**ACTIVITY**
Lines from the line with "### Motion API" to the line with "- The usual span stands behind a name" in the entries below, and only those, must be output exactly, with both ends included.

-- Opening Marker --

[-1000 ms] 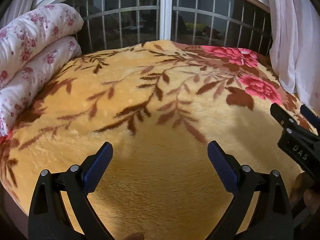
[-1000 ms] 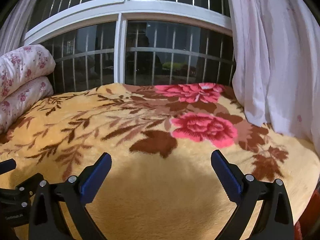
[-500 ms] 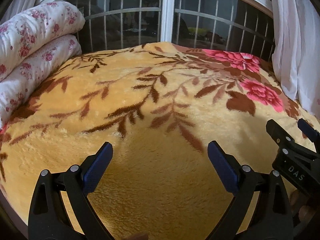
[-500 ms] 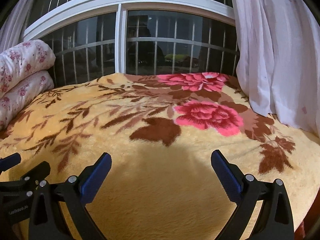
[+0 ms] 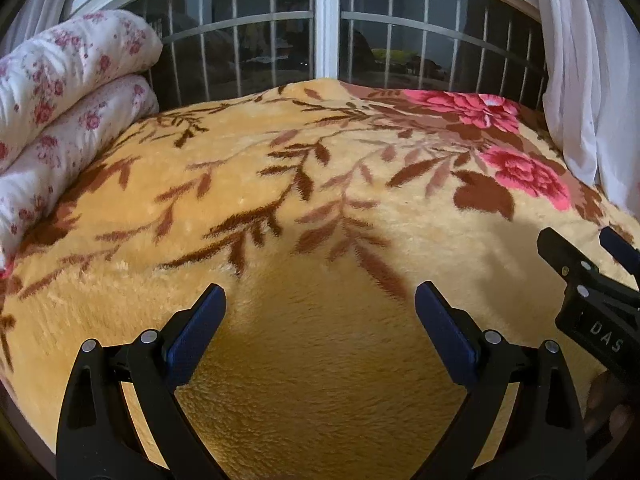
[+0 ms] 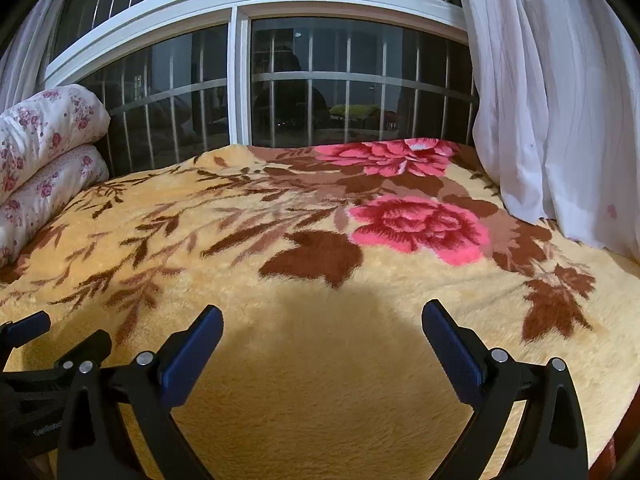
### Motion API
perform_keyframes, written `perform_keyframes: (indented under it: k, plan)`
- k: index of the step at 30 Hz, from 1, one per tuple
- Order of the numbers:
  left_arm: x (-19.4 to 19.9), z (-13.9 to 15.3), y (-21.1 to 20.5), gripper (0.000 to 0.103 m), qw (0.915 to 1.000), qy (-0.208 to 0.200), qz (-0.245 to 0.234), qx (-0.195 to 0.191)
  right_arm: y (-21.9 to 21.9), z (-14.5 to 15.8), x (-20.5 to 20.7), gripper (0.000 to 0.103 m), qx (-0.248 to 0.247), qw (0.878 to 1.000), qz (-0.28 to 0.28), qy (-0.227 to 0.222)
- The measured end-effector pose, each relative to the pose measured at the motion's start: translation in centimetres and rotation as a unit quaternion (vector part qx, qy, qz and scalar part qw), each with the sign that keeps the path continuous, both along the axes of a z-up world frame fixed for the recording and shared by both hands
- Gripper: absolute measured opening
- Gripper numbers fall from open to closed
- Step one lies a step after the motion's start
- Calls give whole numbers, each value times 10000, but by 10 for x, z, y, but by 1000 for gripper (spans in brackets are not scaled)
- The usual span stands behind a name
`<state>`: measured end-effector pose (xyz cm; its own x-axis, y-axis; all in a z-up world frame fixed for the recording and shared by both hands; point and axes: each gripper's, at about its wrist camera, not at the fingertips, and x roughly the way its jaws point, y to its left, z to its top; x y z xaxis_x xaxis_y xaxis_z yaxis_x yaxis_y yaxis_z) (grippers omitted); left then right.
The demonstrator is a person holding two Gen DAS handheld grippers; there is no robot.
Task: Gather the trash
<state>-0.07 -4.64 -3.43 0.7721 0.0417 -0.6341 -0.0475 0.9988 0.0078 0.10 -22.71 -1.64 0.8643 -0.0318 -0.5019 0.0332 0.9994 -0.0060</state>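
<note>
Trash nowhere visible; left hand-held gripper (image 5: 320, 312) and right hand-held gripper (image 6: 322, 322) gape wide over the blanket (image 5: 312, 184).

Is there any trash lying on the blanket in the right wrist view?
No, the yellow flowered blanket shows only its printed leaves and roses, and the right gripper stands open above it with nothing between its fingers.

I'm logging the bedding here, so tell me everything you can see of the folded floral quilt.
The folded floral quilt is white, padded-looking fabric printed with small pink-red flowers. It is folded into two thick rounded layers, one stacked on the other, at the bed's left side beside the barred window. Its lower layer rests on the yellow blanket.
</note>
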Motion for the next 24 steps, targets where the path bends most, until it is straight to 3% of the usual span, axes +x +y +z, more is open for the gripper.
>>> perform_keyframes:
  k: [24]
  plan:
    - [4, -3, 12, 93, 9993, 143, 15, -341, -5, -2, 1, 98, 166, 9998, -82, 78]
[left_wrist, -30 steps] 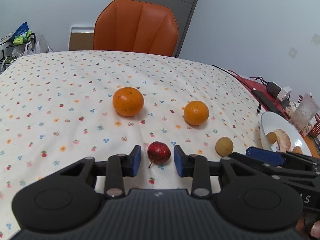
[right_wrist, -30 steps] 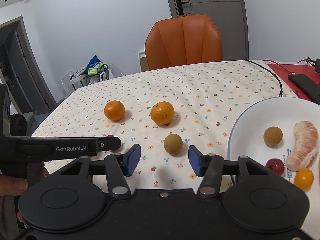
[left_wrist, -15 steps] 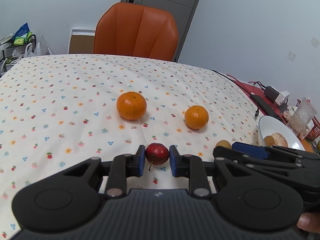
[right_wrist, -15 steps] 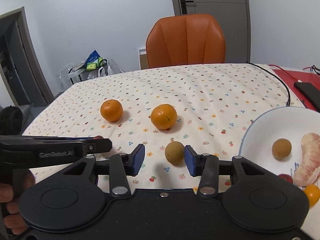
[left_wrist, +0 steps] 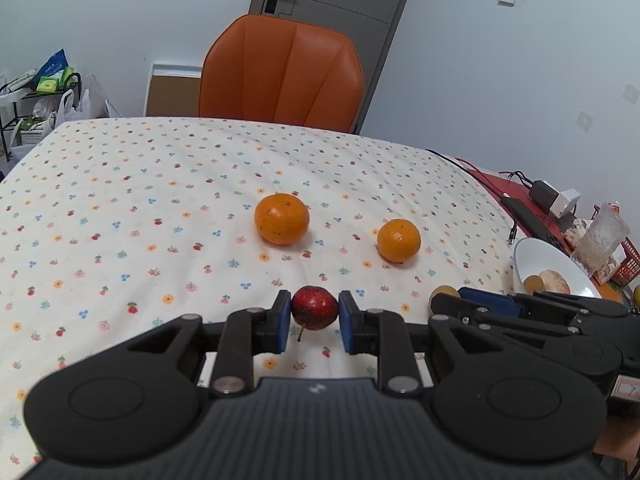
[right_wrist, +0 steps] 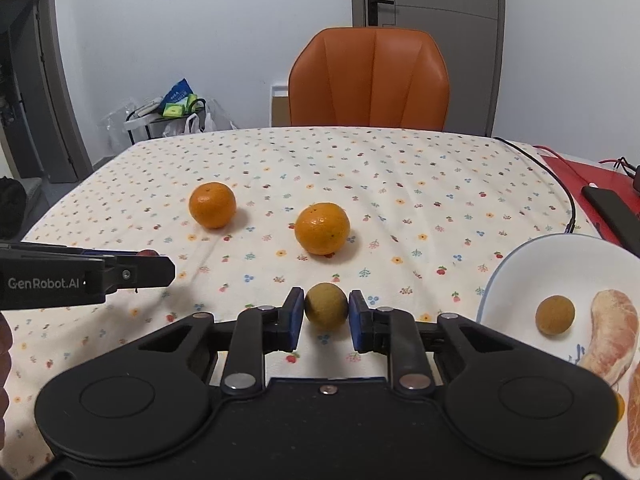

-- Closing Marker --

**FINISHED TASK**
### Motion API
perform_keyframes, written `perform_keyframes: (indented under it: k, plan)`
- k: index of the step at 30 Hz, from 1, one per tuple
- Order of the numbers:
  left_arm: x (-19.4 to 19.9), z (-13.9 to 15.3), y (-21.1 to 20.5), gripper (0.000 to 0.103 m), qw (0.915 to 1.000), qy (-0.208 to 0.200), qz (-0.245 to 0.234), qx (-0.195 to 0.191)
  right_arm: y (-21.9 to 21.9), z (-14.5 to 15.8), x (-20.5 to 20.7), gripper (0.000 to 0.103 m), qx (-0.248 to 0.247), qw (0.878 to 1.000), qz (-0.28 to 0.28), qy (-0.227 to 0.222)
- The measured end-effector pose, each relative to the pose measured at the motion's start: translation in centimetres and rotation as a unit quaternion (vector part qx, qy, qz and scalar part qw), each with the sign that keeps the path continuous, both along the axes of a z-up world frame fixed for the recording and shared by both hands
- Gripper: absolute measured opening
- Gripper numbers fall from open to closed
- Step one lies a step after the motion's start
- Calls give whole numbers, each value times 10000, but by 10 for x, z, y, but by 1000 for gripper (spans in brackets are not scaled)
- The usual span stands behind a name

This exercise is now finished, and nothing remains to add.